Pour refixer ces éléments, des techniques mettant en œuvre des adhésifs cellulosiques ou protéiniques ainsi que des bandelettes de papier japonais teinté ont été utilisés. Les refixages ont ainsi permis de replacer les éléments désolidarisés suivant les positions identifiées grâce à la photographie publiée par Leo Frobenius et de garantir leur stabilité sur l’objet.

Restauration de l'autel de Shango

Les colliers et les ceintures, éléments fragiles, ont parfois été rompus. C’est le cas de la ceinture de perles qui ornait la taille d’Oya. © Marie Perrier et Camille Benecchi

Le travail de Camille consiste également à rédiger un rapport complet des interventions réalisées. Il permettra aux futurs conservateurs d’identifier ce qui avait été modifié en France, afin de différencier ce qui est « d’origine » et ce qui ne l’est pas.

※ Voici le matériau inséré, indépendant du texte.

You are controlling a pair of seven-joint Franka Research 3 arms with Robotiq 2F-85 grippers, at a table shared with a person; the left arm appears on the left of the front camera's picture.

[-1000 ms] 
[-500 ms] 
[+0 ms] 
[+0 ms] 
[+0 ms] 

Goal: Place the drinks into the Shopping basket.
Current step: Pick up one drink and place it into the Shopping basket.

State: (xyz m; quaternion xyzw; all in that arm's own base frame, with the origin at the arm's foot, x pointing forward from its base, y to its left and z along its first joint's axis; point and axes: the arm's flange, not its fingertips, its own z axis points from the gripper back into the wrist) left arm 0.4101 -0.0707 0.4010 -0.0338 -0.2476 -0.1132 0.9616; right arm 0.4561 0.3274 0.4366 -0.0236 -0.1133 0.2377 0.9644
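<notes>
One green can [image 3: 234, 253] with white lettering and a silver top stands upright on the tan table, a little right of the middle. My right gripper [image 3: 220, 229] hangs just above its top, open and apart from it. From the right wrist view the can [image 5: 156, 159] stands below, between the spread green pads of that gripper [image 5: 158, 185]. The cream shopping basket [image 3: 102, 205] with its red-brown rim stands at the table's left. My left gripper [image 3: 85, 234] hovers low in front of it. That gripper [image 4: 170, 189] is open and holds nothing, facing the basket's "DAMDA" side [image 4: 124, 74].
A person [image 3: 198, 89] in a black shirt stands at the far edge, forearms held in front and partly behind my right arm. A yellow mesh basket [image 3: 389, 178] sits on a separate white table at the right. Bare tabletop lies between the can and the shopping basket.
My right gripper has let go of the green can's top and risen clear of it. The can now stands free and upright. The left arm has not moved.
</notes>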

Il comporte également des préconisations pour manipuler l’objet correctement.

Restauration de l'autel de Shango

En lien avec le socleur du musée, Anthony Glais, Camille imagine comment maintenir les statuettes sur le plateau sans risque. © Marie Perrier et Camille Benecchi

De son pays d’origine au musée de Confluences, cet objet a connu plusieurs vies. Son étude, qui n’en est qu’à ses débuts, a pour objectif d’explorer l’histoire de « l’autel de Shango » depuis sa création jusqu’à son statut actuel d’objet patrimonial. Ainsi, nous souhaitons poursuivre ces recherches au Bénin afin de recueillir les réactions et les informations de ceux qui connaissent intimement Shango. Cet objet est également intégré à une recherche sur les matières colorantes utilisées au Bénin menée par Louis Fagbohoun (Enseignant-Chercheur attaché au laboratoire de Chimie/ Équipe de recherche appliquée aux substances artistiques et cultuo-bioactives/ École Normale Supérieure de Natitingou/ UNSTIM Bénin), Camille Romeggio (conservatrice-restauratrice), le laboratoire "Institut Méditerranéen de Biodiversité et d'Écologie marine et continentale (IMBE), UMR CNRS-IRD-Avignon Université-Aix-Marseille Université, Équipe "Ingénierie de la restauration et des patrimoines culturel et naturel" et le musée des Confluences.

Bibliographie

  • Noël Baudin, Fétichisme et féticheurs, Lyon, 1884.
  • Simone Blazy et al., De Fourvière au bout du monde le rayonnement du catholicisme lyonnais au XIXe siècle, Musée Gadagne, Lyon, 1996.
  • Henry John Drewal and John Pemberton III, Yoruba: nine centuries of African art and thought, The Center for African art, New-York, 1989.
  • Margaret Thompson Drewal, “Art and Trance among Yoruba Shango Devotees”, African Arts, Nov. 1986, Vol. 20, No. 1, p. 60-67.
  • Louis Fagbohoun, Cathy Vieillescazes, Carole Mathe et Camille Romeggio, « Couleurs et plantes colorantes dans l’art yoruba Enquête de terrain », CeROArt [En ligne], 11 | 2019. DOI : https://doi.org/10.4000/ceroart.6622
  • Leo Frobenius, Der Ursprung der afrikanischen Kulture, 1898, p. 320, images VII
  • Leo Frobenius, Völkerkunde in Charakterbildern des Lebens, Treibens und Denkens der Wilden und der reiferen Menschheit, 1902, p.229
  • Babatunde Lawal, “Embodying the Sacred in Yoruba Art”, in Embodying the Sacred in Yoruba Art, Selections from The Newark Museum Collection, 2012.
  • Babatunde Lawal, Yoruba, 5 continents, Milan, 2012.
  • Olanikè Ola Orie, “The Structure and Functon of Yoruba Facial Scarification”, Anthropological Linguistics, Volume 53, n° 1, Printemps 2011, p. 15-33.
  • Xavier Richer et Hélène Joubert, Danse avec Shango, Somogy, Paris, 2018.
  • Camille Romeggio, Sièges rituels yoruba Questions de conservation-restauration, entre contexte africain et recontextualisations occidentales, mémoire pour l’obtention du diplôme de conservation-restauration d’œuvres peintes, École Supérieure d’Art d’Avignon, 2007.